После сказочных полинезийских островов следующая остановка была сделана в замечательной вьетнамской бухте, где – по мнению внутреннего голоса Егора – в двадцать первом веке будет располагаться большой город-порт Сайгон. Вьетнамцы тоже оказались людьми на редкость вежливыми, добронравными и гостеприимными, продав путешественникам – за сущие копейки – несколько тонн молочно-белого риса.
Потом ещё был остров Тайвань, где фрегаты отстаивались целых три недели, пережидая зимние шторма. Гертруда Лаудруп, посетив припортовый городок, накупила целую гору отличной фарфоровой посуды и несколько кип превосходной, чуть желтоватой бумаги.
Изучение же испанского языка продвигалось вперёд семимильными шагами. Ещё на полинезийских островах к Егору и Саньке подключились супруги Лаудрупы, а несколько позже и все дети, включая маленькую Лизу Бровкину, которой данный язык давался на удивление легко. Всего-то через месяц занятий девочка пыталась, даже, сочинять на испанском нехитрые стишки.
Наконец, уже в середине апреля 1705-го года фрегаты, благоразумно обогнув Японские острова, встали на якоря в бухте русского городка Охотска. В свинцово-серых водах плавали осколки голубоватого льда, дул сердитый северный ветерок, на палубе было холодно и промозгло.
«Надо же, прошло больше двадцати месяцев, как мы покинули родные берега!», – с ностальгическими нотками объявил внутренний голос. – «Что за это время произошло в России? Какие новости мы сейчас услышим?».
Через сорок минут от низкого берега отошла гребная шлюпка, в которой сидели люди в до боли знакомых русских мундирах, и направилась к «Александру», на передней мачте которого был поднят адмиральский вымпел.
– Прекрасные дамы! – Егор строго посмотрел на Саньку и Гертруду. – Извольте, как мы и договаривались ранее, спуститься в кают-компанию! Не беспокойтесь, потом мы вам всё перескажем подробно, ничего не утаивая, – обернулся к Лаудрупу и подбадривающе подмигнул: – Давай, Людвиг, твой выход! А я буду изображать из себя молчаливого боцмана…
По штормтрапу на борт фрегата поднялись трое: совсем ещё молоденький таможенный офицер и двое пожилых сержантов с допотопными ружьями за плечами.
– Меня зовут – Евсей Рыжов. Я есть – поручик, – на очень плохом английском языке сообщил офицерик, с уважением поглядывая на Лаудрупа, чей внешний облик его явно впечатлил.

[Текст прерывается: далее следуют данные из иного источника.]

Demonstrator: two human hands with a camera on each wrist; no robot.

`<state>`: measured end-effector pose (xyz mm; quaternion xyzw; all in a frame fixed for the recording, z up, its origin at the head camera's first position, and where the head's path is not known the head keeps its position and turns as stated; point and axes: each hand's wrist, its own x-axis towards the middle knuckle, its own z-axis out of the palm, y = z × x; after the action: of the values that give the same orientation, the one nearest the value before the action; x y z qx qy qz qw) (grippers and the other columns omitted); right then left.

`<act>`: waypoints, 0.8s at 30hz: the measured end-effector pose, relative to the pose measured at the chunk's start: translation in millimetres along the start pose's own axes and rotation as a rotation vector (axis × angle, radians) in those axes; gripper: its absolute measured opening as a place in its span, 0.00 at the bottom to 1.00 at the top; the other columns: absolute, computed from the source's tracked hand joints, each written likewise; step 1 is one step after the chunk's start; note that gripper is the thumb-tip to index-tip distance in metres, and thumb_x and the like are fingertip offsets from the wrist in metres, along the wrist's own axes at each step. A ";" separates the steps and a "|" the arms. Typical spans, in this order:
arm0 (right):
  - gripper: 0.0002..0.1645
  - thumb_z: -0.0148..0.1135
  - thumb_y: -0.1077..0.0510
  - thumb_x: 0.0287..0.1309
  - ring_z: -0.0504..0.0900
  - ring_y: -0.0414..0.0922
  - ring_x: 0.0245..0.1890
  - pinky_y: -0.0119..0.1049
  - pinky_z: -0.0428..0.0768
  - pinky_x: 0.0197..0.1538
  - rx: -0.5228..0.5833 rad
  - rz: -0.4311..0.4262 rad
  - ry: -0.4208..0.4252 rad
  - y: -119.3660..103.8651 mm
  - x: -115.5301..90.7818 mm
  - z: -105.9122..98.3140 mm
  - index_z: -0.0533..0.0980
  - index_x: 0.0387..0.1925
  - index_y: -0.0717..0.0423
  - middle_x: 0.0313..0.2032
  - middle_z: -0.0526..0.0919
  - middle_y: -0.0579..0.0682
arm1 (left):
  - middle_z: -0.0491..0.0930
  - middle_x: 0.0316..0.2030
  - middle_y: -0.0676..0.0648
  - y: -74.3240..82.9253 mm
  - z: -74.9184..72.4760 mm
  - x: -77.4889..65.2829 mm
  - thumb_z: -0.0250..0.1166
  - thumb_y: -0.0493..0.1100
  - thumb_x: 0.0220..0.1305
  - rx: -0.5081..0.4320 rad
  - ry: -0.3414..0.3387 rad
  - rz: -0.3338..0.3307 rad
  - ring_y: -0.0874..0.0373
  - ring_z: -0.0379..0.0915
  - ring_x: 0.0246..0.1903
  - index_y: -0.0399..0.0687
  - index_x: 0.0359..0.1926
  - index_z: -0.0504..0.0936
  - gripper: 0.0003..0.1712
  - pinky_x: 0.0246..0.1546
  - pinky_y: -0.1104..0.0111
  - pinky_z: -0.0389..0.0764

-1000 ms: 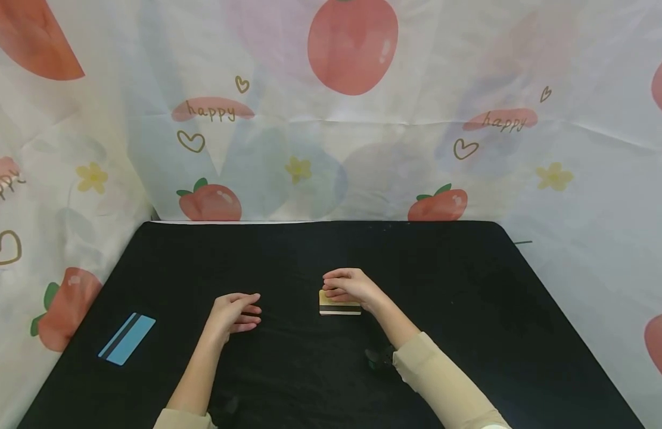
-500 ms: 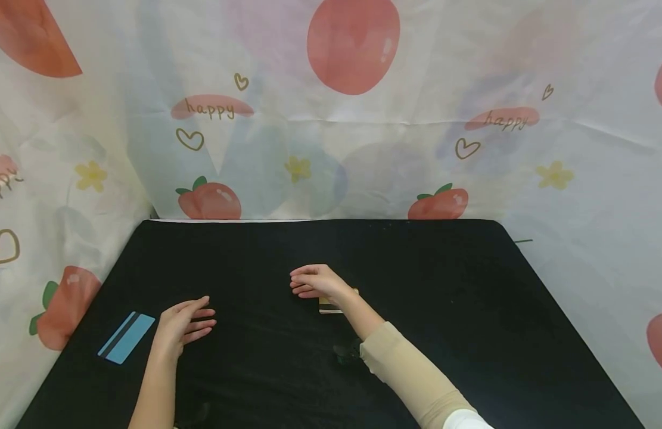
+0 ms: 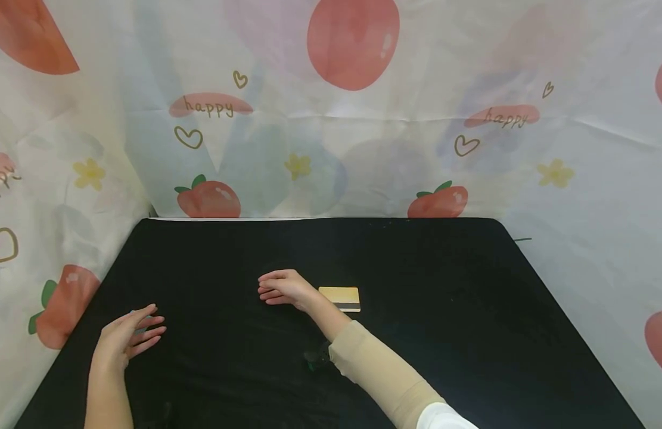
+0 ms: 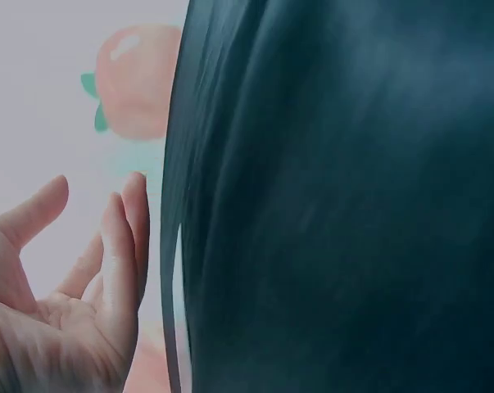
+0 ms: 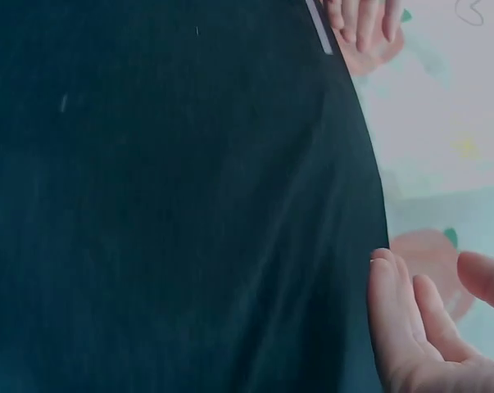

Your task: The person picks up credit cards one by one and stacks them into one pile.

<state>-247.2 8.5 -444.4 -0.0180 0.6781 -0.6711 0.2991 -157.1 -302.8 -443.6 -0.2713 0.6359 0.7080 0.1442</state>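
Observation:
My left hand (image 3: 120, 341) hovers over the blue card (image 3: 142, 329) at the left of the table, its fingers spread and loosely bent. Only slivers of that card show past the fingers; whether they touch it I cannot tell. Seen by the left wrist camera, the hand (image 4: 79, 315) has nothing in its grasp. A yellow card (image 3: 340, 294) with a dark stripe lies flat near the table's middle. To the left of it, my right hand (image 3: 286, 287) hangs above the cloth, holding nothing. The right wrist view shows its fingers (image 5: 386, 303) nearly straight.
Black cloth covers the table (image 3: 416, 256). A white curtain (image 3: 363, 161) printed with fruit and hearts rises behind the far edge and along the sides. A small dark object (image 3: 316, 357) is at the right sleeve's cuff.
My left hand has moved left from the table's left-centre to over the blue card, now mostly covering it. My right hand has moved left off the yellow card, which stays in place, uncovered.

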 end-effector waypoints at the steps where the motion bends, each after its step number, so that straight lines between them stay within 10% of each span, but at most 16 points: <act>1: 0.19 0.57 0.61 0.59 0.82 0.52 0.41 0.41 0.81 0.45 0.014 0.003 0.002 0.7 1.2 4.1 0.74 0.50 0.66 0.40 0.82 0.60 | 0.81 0.25 0.58 0.8 -5.3 0.4 0.62 0.53 0.59 -0.007 -0.009 -0.004 0.61 0.81 0.29 0.55 0.40 0.76 0.12 0.37 0.67 0.82; 6: 0.18 0.56 0.61 0.60 0.81 0.52 0.44 0.42 0.81 0.46 0.064 0.014 -0.004 3.5 4.5 25.1 0.73 0.51 0.66 0.41 0.82 0.59 | 0.82 0.28 0.59 4.2 -30.8 2.5 0.60 0.56 0.60 0.002 -0.094 -0.029 0.62 0.81 0.31 0.65 0.27 0.80 0.08 0.38 0.67 0.82; 14: 0.17 0.53 0.61 0.62 0.81 0.51 0.44 0.42 0.81 0.45 0.141 0.033 -0.046 11.1 8.3 54.0 0.74 0.51 0.64 0.41 0.82 0.56 | 0.82 0.34 0.57 2.9 -68.7 7.4 0.51 0.54 0.67 -0.065 -0.252 -0.009 0.59 0.81 0.37 0.62 0.32 0.81 0.13 0.43 0.64 0.81; 24: 0.18 0.51 0.59 0.64 0.80 0.52 0.47 0.46 0.78 0.49 0.269 0.069 -0.086 14.9 11.2 77.9 0.72 0.53 0.64 0.44 0.81 0.57 | 0.82 0.31 0.58 -2.9 -107.0 13.3 0.47 0.54 0.68 -0.149 -0.250 0.060 0.61 0.81 0.33 0.62 0.29 0.82 0.18 0.37 0.66 0.82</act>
<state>-217.3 -64.8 -456.2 0.0167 0.5686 -0.7440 0.3505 -144.9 -409.0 -458.3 -0.1719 0.5665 0.7854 0.1807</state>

«Ещё бы, не впечатлил!», – довольно усмехнулся внутренний голос, нечуждый лёгкому тщеславию. – «Глубокие и извилистые шрамы на лице, пустой рукав камзола, полуседые густые усы, кончики которых задорно и воинственно смотрят вверх, массивная золотая серьга в ухе… Классический такой морской волчара, герой модных романов о дальних походах и романтических странствиях…».
Людвиг небрежным жестом остановил поручика и, скупо улыбнувшись, вежливо предложил:
– Мой любезный господин Рыжов! Можете разговаривать со мной по-русски. Зачем же так коверкать язык великого Шекспира? Продолжайте, я вас внимательно слушаю…
– Э-э-э…, – замялся сбитый с толка офицер. – Не соблаговолите ли назвать ваше благородное имя? Какой вы национальности? Цель вашего прихода в порт Охотска?